• EXERCISE PROMPT
Look through the entries that follow and return each line that has the string "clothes".

(Dataset excerpts)

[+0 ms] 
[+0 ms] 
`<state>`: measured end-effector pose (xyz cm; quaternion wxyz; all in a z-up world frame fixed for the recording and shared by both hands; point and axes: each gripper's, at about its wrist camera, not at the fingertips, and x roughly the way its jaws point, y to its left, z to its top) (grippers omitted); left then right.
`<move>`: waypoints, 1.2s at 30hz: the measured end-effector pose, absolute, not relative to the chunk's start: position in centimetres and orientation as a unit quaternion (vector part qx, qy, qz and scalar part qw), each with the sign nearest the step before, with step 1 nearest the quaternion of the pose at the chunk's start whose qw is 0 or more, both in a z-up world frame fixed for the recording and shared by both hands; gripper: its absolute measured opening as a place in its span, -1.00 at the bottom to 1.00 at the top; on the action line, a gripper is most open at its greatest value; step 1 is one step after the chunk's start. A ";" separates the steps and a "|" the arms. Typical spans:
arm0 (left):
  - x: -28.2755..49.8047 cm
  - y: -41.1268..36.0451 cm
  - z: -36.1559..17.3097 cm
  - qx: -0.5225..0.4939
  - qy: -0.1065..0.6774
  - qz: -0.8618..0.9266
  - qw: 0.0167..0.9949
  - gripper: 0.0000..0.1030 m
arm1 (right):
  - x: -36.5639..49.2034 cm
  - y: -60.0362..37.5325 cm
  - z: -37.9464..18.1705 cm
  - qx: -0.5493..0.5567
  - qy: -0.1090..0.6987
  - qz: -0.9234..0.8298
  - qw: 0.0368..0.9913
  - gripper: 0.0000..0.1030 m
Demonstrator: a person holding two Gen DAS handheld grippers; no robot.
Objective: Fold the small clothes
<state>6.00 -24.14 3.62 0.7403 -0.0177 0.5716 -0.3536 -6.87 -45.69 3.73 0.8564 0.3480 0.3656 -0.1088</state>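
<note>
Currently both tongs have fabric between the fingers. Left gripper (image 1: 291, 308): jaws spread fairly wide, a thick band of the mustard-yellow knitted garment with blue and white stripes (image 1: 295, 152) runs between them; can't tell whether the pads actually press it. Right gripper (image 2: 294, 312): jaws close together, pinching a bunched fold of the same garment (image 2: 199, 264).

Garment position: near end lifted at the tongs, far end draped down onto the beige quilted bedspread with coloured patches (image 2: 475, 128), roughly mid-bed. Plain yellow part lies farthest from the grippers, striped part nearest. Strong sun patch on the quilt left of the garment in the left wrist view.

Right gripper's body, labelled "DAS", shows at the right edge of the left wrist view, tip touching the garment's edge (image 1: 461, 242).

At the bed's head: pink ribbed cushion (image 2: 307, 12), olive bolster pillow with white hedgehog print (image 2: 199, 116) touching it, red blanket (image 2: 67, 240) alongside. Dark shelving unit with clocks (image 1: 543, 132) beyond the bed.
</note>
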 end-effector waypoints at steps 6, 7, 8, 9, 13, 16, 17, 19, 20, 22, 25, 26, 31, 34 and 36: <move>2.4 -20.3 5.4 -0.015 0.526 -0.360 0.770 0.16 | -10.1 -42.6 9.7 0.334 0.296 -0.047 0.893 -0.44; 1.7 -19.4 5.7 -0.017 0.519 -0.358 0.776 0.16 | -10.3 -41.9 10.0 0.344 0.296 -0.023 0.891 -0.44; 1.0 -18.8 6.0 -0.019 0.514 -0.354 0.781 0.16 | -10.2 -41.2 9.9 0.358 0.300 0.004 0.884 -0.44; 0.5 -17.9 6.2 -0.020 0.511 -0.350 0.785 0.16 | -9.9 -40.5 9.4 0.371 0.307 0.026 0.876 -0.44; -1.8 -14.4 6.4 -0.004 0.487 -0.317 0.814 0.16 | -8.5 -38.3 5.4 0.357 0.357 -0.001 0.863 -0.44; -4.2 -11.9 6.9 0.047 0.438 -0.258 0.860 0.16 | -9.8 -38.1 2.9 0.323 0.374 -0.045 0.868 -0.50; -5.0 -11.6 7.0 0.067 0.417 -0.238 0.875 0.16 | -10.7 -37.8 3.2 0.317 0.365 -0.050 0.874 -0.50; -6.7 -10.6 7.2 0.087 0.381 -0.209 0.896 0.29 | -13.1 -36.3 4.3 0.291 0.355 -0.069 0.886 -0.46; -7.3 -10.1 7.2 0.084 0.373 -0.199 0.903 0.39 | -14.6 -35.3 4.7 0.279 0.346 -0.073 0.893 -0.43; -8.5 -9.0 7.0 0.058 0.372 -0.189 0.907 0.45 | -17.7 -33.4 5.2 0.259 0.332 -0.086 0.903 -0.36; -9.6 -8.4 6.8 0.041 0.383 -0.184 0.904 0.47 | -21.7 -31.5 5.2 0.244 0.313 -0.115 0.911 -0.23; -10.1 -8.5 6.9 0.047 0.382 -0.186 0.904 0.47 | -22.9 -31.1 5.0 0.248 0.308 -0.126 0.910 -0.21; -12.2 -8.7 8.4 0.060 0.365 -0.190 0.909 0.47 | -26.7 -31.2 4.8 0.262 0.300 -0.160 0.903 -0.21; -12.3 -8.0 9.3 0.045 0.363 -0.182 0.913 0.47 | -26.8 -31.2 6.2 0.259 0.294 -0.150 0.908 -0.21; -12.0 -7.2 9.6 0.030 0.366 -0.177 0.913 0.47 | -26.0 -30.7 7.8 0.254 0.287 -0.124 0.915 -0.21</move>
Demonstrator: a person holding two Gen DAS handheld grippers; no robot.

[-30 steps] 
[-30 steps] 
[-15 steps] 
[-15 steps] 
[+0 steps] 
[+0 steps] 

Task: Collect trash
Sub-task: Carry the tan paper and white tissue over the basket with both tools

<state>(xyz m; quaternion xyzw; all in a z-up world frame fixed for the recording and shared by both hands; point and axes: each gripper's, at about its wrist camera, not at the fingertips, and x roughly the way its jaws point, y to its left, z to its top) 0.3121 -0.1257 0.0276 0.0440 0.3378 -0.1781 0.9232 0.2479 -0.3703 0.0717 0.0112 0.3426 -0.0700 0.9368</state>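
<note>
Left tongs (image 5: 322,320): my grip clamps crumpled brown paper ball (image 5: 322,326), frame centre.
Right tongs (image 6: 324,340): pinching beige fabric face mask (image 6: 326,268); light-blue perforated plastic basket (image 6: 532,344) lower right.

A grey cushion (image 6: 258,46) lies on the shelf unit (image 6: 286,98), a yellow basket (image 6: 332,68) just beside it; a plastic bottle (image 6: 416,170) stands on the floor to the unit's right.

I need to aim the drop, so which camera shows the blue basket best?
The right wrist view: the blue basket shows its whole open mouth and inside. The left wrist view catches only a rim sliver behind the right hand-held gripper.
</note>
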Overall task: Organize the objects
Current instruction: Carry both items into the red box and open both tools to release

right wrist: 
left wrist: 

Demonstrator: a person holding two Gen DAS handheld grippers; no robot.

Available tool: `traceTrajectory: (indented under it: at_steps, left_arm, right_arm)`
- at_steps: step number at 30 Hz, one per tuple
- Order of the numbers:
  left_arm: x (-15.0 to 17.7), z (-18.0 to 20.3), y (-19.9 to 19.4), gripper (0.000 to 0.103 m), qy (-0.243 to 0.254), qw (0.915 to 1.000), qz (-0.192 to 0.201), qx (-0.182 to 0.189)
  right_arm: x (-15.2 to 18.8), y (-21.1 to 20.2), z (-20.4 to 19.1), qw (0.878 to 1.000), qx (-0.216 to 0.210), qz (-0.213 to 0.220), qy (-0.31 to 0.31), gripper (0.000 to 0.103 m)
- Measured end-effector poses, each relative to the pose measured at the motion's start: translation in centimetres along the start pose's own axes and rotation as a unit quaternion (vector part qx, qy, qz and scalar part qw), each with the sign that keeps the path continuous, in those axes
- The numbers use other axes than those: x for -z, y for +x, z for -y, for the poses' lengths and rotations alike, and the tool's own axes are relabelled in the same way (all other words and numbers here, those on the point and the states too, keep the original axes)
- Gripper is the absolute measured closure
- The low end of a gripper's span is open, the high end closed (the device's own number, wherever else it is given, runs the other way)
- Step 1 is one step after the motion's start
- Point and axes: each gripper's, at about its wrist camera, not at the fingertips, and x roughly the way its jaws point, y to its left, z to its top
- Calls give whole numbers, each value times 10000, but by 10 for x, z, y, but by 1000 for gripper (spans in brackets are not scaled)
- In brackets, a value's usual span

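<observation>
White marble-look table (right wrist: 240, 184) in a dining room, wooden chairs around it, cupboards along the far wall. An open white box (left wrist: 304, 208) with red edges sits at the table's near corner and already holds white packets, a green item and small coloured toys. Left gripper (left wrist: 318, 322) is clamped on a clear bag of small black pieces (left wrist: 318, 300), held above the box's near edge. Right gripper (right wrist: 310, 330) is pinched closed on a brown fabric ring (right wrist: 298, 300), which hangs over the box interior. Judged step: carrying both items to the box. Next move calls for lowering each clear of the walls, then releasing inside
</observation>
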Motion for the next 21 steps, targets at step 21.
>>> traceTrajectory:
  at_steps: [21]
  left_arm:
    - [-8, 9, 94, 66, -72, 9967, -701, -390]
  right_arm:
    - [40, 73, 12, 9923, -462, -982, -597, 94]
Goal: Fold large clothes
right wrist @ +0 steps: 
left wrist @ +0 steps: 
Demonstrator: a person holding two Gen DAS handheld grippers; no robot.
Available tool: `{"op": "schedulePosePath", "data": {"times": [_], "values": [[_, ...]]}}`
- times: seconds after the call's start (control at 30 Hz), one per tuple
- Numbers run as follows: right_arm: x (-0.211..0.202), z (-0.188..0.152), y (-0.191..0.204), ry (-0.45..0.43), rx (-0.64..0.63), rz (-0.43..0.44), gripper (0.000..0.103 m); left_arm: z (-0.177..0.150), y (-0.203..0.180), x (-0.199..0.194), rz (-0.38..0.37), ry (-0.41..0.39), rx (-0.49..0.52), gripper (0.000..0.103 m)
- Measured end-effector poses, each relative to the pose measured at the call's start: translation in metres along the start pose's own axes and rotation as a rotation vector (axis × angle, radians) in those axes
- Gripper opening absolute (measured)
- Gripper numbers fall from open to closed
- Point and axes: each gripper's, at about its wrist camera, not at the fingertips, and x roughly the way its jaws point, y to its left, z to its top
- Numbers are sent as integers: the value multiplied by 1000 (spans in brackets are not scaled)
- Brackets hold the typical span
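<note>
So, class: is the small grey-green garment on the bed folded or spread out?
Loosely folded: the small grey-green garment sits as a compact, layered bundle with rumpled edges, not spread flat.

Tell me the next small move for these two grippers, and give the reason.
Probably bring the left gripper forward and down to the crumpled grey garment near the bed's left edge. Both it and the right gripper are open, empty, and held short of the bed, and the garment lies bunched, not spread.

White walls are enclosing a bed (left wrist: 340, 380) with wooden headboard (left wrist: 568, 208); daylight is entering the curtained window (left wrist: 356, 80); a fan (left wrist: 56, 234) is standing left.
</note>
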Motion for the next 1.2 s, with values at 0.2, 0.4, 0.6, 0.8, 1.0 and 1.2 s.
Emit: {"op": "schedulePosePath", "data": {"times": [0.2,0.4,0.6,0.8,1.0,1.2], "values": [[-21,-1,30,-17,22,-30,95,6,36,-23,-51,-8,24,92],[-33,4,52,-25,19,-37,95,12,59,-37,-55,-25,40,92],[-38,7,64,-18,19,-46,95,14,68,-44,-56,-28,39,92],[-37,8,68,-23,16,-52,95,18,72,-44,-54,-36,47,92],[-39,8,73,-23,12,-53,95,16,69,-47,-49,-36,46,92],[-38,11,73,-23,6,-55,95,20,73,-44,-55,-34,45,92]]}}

• RESPONSE BOX
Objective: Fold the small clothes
Goal: Fold large clothes

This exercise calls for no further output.